> WHAT TO DO
Look through the records and copy each line with the string "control" in it.

(Source data)
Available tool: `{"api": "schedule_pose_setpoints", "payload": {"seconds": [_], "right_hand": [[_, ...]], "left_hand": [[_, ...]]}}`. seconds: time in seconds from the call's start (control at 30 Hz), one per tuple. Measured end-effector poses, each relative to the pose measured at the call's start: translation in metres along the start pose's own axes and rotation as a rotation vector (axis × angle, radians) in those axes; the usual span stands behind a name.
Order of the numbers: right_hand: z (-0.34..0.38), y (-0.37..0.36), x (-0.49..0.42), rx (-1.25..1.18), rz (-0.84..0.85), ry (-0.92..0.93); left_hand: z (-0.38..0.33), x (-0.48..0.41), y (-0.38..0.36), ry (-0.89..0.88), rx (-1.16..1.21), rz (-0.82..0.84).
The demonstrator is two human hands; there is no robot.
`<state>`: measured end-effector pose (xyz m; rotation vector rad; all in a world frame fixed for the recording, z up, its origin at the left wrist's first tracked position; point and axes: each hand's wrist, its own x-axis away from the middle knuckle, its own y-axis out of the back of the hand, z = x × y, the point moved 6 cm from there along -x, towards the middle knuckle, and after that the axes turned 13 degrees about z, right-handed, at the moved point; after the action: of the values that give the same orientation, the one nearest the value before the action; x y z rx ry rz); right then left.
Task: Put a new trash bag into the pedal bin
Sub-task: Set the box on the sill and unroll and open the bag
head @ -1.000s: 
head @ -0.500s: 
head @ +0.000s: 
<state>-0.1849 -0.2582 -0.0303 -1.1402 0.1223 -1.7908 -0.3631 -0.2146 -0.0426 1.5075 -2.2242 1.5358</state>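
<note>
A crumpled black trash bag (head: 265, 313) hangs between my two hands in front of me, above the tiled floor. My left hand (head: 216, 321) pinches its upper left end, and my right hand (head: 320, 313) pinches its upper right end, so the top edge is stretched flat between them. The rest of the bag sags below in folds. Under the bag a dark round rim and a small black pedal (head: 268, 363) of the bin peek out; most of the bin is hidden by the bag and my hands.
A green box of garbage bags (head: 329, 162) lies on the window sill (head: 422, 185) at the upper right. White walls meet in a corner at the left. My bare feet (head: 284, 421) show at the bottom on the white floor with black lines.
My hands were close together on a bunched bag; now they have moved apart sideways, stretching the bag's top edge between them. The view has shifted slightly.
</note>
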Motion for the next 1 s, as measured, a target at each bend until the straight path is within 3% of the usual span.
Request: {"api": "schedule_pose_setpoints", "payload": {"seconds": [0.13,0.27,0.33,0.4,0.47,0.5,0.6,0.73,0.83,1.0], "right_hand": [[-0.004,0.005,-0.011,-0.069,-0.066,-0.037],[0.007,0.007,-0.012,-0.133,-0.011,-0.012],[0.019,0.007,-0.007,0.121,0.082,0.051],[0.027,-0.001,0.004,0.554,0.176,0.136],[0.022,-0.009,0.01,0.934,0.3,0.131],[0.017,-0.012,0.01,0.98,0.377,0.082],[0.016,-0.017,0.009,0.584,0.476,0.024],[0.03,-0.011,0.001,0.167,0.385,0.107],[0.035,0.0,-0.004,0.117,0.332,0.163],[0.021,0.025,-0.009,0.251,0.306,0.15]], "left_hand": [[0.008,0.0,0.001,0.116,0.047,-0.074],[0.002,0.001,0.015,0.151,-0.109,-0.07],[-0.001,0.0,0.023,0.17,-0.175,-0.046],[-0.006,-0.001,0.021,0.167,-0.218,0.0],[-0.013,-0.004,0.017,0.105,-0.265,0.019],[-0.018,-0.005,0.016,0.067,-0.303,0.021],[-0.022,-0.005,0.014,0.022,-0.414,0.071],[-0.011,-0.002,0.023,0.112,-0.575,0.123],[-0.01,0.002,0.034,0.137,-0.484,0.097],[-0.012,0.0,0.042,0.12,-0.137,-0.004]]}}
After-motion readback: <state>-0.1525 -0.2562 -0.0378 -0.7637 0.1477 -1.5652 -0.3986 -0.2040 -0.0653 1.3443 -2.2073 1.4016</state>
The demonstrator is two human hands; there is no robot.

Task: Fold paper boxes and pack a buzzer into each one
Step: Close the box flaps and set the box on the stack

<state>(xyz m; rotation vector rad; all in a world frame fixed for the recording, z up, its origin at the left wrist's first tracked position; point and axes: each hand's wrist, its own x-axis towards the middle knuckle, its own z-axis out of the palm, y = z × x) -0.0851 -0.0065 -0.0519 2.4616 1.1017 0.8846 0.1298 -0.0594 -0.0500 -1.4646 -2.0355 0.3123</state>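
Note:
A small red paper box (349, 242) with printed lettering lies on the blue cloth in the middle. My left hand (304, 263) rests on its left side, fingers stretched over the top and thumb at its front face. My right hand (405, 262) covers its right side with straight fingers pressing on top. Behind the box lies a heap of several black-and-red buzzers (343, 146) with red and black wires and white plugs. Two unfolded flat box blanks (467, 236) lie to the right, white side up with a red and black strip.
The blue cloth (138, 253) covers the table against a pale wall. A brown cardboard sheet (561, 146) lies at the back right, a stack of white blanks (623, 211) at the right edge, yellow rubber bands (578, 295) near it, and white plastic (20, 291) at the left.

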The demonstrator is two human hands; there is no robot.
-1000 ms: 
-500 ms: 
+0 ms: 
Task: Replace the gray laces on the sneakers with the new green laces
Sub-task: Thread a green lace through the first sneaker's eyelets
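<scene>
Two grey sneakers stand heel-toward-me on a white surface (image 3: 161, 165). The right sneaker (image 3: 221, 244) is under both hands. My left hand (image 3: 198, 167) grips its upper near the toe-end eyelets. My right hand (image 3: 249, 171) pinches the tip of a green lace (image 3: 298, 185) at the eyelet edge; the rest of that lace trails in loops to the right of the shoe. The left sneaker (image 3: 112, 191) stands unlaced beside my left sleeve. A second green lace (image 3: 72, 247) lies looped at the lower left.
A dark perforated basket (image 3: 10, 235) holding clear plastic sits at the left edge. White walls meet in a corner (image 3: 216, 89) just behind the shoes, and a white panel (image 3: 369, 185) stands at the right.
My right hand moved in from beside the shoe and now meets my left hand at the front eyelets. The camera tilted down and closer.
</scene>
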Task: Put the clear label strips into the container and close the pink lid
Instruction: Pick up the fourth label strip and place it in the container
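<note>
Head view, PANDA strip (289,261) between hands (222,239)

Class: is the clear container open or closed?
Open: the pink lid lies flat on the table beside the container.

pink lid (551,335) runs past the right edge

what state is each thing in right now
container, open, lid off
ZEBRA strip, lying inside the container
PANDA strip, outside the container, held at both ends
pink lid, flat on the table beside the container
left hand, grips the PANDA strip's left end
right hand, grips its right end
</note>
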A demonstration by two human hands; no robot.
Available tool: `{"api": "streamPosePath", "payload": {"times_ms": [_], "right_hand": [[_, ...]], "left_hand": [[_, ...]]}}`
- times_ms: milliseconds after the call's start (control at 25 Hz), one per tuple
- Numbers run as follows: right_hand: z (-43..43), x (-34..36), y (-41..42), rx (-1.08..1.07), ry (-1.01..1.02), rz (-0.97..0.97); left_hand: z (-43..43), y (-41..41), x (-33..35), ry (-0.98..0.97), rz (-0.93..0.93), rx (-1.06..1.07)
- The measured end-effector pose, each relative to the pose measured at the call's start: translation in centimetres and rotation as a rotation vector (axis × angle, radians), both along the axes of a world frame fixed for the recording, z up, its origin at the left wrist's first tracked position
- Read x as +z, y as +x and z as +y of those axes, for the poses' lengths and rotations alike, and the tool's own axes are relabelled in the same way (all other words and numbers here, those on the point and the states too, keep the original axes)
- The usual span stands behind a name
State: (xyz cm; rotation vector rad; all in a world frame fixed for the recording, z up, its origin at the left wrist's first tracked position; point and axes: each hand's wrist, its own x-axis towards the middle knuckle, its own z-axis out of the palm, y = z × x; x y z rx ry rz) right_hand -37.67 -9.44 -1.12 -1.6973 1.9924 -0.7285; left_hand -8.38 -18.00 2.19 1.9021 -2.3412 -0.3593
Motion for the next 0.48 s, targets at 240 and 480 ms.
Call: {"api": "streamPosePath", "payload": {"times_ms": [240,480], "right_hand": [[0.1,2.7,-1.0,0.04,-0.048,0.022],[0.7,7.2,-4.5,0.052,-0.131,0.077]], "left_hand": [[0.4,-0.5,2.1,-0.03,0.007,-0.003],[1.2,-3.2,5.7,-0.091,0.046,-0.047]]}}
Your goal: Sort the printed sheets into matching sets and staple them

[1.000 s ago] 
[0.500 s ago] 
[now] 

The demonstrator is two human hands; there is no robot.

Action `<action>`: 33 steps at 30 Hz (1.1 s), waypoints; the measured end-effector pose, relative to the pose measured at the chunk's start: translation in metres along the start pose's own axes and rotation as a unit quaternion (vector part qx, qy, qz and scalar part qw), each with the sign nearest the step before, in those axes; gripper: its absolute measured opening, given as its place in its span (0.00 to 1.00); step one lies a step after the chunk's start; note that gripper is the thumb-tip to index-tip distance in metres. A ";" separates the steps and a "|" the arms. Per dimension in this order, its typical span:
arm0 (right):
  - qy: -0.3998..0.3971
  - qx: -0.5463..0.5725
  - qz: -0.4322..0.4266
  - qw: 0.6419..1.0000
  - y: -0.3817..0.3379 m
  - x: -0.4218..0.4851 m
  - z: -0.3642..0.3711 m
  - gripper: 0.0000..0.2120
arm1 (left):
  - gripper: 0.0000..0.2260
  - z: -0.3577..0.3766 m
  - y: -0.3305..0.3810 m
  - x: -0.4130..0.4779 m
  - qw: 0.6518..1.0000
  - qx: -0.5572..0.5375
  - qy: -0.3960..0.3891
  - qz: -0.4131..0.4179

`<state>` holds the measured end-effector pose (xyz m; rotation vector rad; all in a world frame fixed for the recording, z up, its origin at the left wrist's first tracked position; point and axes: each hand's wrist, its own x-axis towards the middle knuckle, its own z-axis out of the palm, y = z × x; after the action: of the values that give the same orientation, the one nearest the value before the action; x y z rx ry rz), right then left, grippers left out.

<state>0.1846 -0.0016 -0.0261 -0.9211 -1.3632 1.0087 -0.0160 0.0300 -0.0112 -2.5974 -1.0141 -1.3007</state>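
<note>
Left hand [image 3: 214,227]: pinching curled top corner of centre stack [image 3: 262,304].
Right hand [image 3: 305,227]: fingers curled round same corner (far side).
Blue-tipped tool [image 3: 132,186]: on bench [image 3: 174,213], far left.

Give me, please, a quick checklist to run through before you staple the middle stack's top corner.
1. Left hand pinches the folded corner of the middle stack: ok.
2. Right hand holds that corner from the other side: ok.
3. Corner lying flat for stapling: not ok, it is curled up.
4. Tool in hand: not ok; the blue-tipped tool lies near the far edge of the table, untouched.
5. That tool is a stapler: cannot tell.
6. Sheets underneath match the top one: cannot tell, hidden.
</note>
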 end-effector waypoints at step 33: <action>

> ANSWER
Available tool: `{"api": "schedule_pose_setpoints", "payload": {"seconds": [_], "right_hand": [[_, ...]], "left_hand": [[_, ...]]}}`. seconds: time in seconds from the call's start (control at 30 Hz), one per tuple. Measured end-effector poses, each relative to the pose measured at the call's start: translation in metres along the start pose's own axes and rotation as a rotation vector (axis × angle, radians) in those axes; the usual span stands behind a name.
- times_ms: milliseconds after the call's start (control at 25 Hz), one per tuple

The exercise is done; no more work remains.